I thought about God and immortal souls and eternity. I remembered how years ago, when Father Russell in our church taught me that God had made me, I’d asked him, ‘If God made me, who made God?’ Father Russell had smiled and said I was a born theologian but didn’t answer my question. ‘Did another God make him?’ I’d said. And in my mind’s eye, I saw a chain of Gods, each having made the last, going back into infinity. Father Russell had sat down beside me and said, ‘There is only one God, Ted. One God who has always been there. He is outside of time. He is beyond our understanding. He is always with us.’

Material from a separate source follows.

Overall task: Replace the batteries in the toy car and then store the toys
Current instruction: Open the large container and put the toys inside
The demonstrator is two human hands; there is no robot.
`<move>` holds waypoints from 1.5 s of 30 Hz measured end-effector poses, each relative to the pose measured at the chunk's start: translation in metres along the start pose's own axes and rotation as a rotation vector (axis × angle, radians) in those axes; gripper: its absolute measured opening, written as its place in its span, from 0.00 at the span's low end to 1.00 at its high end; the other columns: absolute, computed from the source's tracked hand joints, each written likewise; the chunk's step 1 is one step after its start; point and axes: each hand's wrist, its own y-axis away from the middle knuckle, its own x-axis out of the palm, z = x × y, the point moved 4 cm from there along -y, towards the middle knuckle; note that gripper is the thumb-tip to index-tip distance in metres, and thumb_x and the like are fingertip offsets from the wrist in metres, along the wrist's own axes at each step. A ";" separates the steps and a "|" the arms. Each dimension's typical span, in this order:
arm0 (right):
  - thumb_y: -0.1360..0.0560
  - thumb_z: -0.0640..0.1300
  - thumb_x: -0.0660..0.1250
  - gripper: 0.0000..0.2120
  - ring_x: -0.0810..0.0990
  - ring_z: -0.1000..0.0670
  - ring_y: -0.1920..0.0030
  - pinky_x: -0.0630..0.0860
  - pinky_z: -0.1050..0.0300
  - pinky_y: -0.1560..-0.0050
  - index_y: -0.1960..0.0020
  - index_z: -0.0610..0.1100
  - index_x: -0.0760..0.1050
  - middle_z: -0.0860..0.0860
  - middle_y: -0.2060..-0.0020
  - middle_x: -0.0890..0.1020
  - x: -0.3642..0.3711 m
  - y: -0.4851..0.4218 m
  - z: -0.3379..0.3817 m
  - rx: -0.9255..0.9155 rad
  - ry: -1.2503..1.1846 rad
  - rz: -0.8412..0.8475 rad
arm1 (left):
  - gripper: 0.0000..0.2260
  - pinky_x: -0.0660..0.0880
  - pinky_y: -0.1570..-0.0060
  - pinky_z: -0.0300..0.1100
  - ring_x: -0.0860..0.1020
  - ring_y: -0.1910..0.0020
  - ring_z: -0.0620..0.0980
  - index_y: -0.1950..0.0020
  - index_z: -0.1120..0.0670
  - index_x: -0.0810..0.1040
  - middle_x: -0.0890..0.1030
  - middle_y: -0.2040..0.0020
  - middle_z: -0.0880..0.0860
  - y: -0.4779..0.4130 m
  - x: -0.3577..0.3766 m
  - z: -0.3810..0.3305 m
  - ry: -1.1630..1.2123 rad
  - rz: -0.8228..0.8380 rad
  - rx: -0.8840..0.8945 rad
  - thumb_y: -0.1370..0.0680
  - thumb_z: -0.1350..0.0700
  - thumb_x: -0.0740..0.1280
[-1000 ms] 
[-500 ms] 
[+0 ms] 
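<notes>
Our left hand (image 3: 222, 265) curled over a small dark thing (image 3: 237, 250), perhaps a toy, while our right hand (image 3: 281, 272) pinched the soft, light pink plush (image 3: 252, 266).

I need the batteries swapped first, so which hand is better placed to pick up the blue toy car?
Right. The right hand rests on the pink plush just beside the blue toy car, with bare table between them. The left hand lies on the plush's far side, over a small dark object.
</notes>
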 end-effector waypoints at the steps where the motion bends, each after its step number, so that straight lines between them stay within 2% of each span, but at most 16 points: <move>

I wondered now about this God who was beyond our understanding. I closed my eyes. I tried to imagine him. But no matter how hard I thought, all I could see were clouds of confusion in a vast and silent universe and if I’d still had my trampoline, I would have jumped extra hard and extra high. Dad came through the front door 3,240 seconds later. I went downstairs a different Ted from the Ted that had gone up. I had stared death in the face. When I saw Dad, I knew that he too had stared death in the face. His eyes were looking far away into the same vast void.
Mum, Aunt Gloria and Kat threw themselves at him. ‘No,’ he kept saying, drawing the three of them into an embrace. ‘Don’t worry. It wasn’t Salim. It was somebody else. Some other boy.’ Then he looked over their heads at me and I looked back at him, and I knew we were both thinking the same thing. The someone else, the boy-who-wasn’t-Salim, the young Asian who was lying on the slab. If not Salim, who?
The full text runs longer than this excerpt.